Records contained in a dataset
"""

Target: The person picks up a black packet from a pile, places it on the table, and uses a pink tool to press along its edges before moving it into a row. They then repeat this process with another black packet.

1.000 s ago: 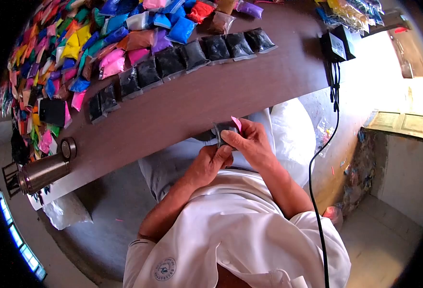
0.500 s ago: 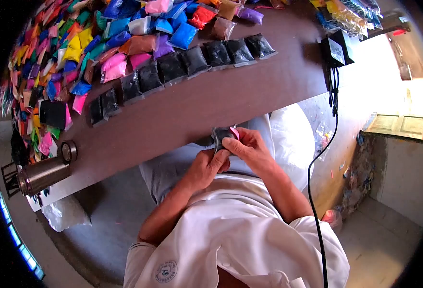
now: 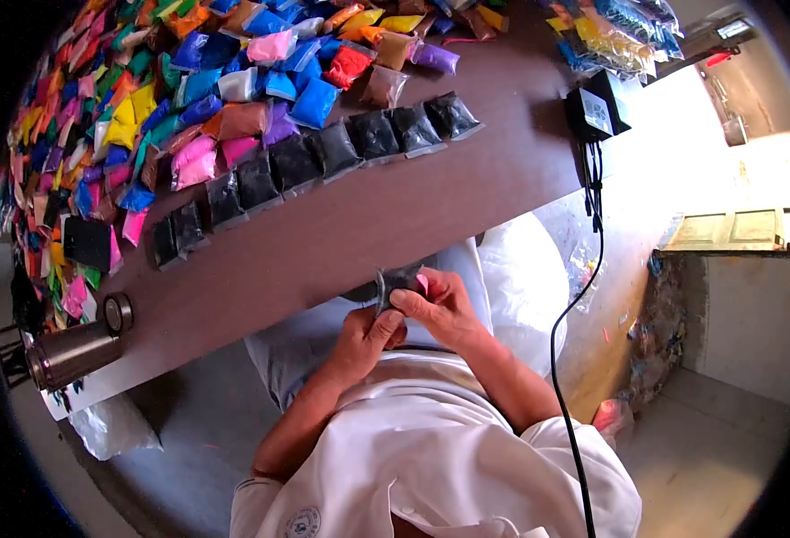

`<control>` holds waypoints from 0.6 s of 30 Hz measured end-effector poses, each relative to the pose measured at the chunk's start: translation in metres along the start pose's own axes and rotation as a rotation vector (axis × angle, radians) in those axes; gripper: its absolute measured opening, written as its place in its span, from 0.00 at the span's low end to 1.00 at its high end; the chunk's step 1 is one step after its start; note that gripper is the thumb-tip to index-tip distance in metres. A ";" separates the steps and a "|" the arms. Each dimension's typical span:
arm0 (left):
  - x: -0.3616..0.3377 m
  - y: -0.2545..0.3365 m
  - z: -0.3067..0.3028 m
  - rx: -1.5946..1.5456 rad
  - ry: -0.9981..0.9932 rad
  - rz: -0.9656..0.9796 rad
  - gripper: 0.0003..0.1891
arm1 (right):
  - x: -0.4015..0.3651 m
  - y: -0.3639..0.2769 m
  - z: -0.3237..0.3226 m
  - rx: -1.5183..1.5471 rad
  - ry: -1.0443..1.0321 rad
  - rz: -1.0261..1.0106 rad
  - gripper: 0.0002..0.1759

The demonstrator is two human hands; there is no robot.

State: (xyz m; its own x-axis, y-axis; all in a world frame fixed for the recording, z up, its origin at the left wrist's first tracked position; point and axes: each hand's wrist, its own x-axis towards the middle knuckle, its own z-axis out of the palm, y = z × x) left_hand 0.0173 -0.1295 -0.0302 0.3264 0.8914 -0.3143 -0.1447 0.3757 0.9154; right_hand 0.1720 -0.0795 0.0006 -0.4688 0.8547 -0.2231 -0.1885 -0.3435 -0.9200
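Note:
Between my two hands is a small clear packet with black contents [image 3: 397, 282], just off the near edge of the table and above my lap. My left hand [image 3: 368, 334] is closed on its lower end, the thumb pressing and the other fingers curled beneath. My right hand [image 3: 444, 312] pinches the packet's right side with the thumb on top. A bit of something pink [image 3: 423, 283] shows by the right fingers; what it is I cannot make out. On the table beyond, several similar black packets [image 3: 337, 149] lie in a slanting row.
A large heap of coloured packets [image 3: 202, 85] covers the table's far left. A metal flask [image 3: 76, 351] lies near the left corner, beside its round lid [image 3: 118, 312]. At right stands a black box [image 3: 597, 109] with a cable [image 3: 556, 345] hanging down past my right arm.
The camera view has shifted, so the table and hands sit slightly lower and further left. Both hands keep their hold on the black packet, with little visible change in grip.

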 end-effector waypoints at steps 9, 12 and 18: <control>0.002 0.007 0.000 0.086 -0.052 -0.028 0.28 | 0.003 0.006 -0.004 0.019 0.091 0.004 0.09; 0.000 0.000 0.002 0.087 -0.075 0.007 0.28 | -0.001 0.002 -0.004 0.036 0.068 0.053 0.08; 0.003 0.004 -0.003 -0.043 0.007 0.018 0.22 | -0.002 -0.006 0.004 -0.054 0.109 -0.024 0.09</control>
State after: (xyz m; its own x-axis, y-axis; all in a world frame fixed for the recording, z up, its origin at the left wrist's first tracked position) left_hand 0.0144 -0.1245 -0.0282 0.3165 0.9000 -0.2999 -0.1909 0.3701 0.9092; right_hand 0.1706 -0.0805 0.0078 -0.3680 0.9005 -0.2318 -0.1502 -0.3036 -0.9409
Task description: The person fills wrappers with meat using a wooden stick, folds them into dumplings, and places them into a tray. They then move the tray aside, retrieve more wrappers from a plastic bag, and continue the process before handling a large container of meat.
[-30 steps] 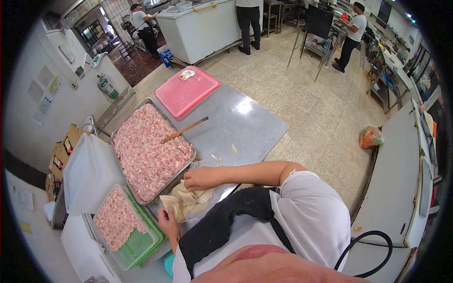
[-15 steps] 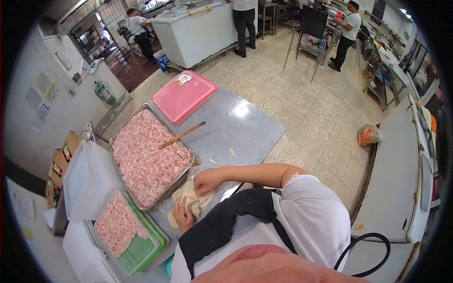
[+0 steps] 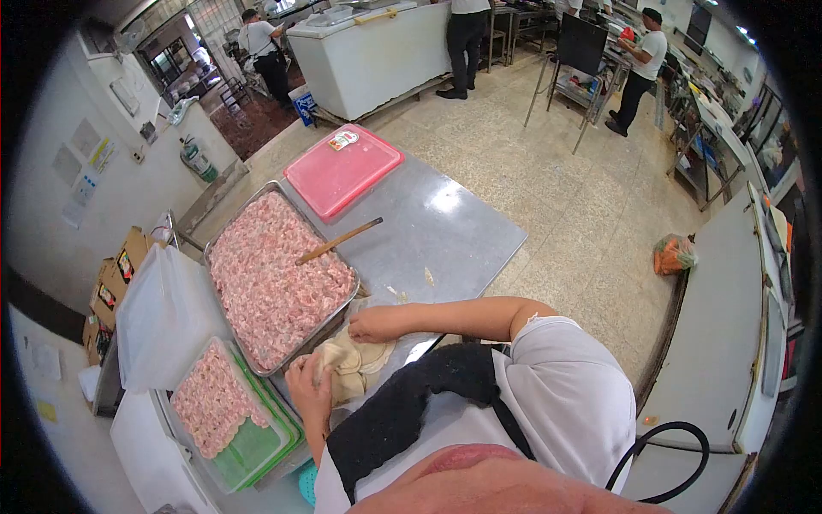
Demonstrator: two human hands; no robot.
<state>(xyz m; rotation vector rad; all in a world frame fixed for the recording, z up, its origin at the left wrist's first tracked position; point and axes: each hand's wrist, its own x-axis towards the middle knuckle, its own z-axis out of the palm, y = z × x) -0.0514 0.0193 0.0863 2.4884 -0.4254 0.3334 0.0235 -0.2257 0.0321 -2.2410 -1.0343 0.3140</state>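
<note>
A loose pile of thin, pale round dough wrappers [image 3: 349, 367] lies at the near edge of the metal table, on what looks like clear plastic. At the pile's left side my left hand [image 3: 310, 384] has its fingers curled round the edge of a dough wrapper. My right hand [image 3: 378, 324] rests at the pile's upper edge with its fingers bent and closed; what is between them is hidden. Just beyond both hands stands a large metal tray [image 3: 344, 306] full of pink minced meat [image 3: 278, 274]. A wooden stick [image 3: 338, 242] leans in that meat.
A pink lid [image 3: 342, 176] lies on the metal table [image 3: 445, 236]. To the left, a green-edged container [image 3: 265, 444] holds flat meat-topped pieces, beside a clear plastic bin [image 3: 163, 321]. Several people work farther back near a white chest freezer [image 3: 368, 64]. A bag of carrots [image 3: 674, 255] sits on the floor.
My left hand has moved left off the middle of the pile, lifting a wrapper's edge. The right hand has shifted slightly up and away from the wrappers' centre. The view has tilted a little.
</note>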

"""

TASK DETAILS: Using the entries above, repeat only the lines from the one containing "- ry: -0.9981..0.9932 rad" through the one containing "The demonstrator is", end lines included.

OUTPUT OF THE EXERCISE:
  - ry: -0.9981..0.9932 rad
  - rz: -0.9656..0.9796 rad
  - gripper: 0.0003..0.1891
arm1 (right):
  - x: -0.4015..0.3651 m
  - y: -0.3639..0.2769 m
  - z: -0.3237..0.3226 m
  - rx: -1.5183..1.5471 rad
  - ry: -1.0443..1.0321 rad
  - rz: -1.0261..1.0106 rad
  - gripper: 0.0002..0.1759

The demonstrator is two human hands; there is no robot.

For this exercise, nothing more remains to be given.